This exercise calls for retyping every line below exactly, with the images omitted.
[GIVEN DATA — start]
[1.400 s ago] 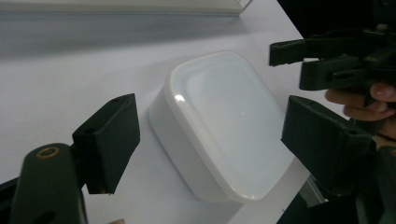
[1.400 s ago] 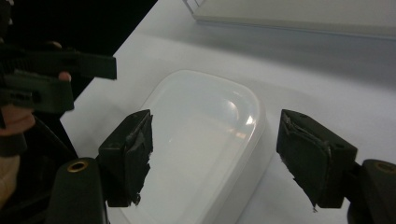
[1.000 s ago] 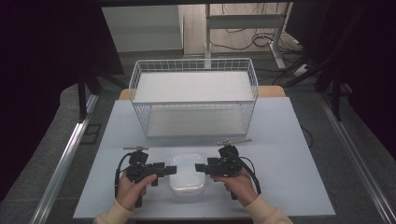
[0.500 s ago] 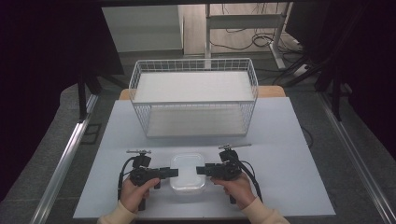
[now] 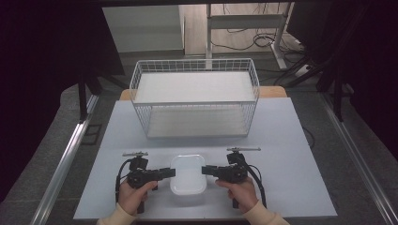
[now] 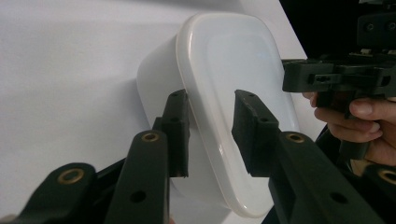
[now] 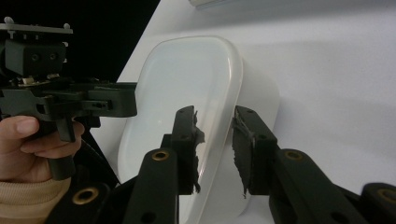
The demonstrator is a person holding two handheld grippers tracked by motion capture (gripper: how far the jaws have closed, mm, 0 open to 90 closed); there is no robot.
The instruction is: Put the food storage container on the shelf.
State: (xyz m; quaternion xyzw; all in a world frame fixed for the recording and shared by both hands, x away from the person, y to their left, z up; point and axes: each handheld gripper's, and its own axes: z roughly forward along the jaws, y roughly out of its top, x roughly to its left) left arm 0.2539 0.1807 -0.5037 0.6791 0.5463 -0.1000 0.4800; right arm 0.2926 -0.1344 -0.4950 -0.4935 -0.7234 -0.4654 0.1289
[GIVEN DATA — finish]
▸ ANSWER FOR THIS EXERCISE
[1.400 s ago] 
[1.400 s ago] 
[1.000 s ago] 
[0.500 s ago] 
[now] 
[now] 
[now] 
The demonstrator is a person holding two handheld grippers tracked by motion capture (gripper: how far the jaws have closed, mm, 0 open to 90 closed); there is no robot.
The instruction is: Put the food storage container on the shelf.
State: (xyz m; quaternion xyzw; all in a world frame fixed for the recording and shared by both hands, x away from the person, y to their left, z up; point and axes: each handheld gripper's, and its own axes: z roughly forward along the jaws, y roughly out of its top, x roughly to its left) left arm 0.2539 0.1807 -0.5037 0.6791 0.5463 -0.1000 0.4800; right arm 0.2926 -0.1344 -0.4950 -0.4935 -0.7234 -0.4654 0.1289

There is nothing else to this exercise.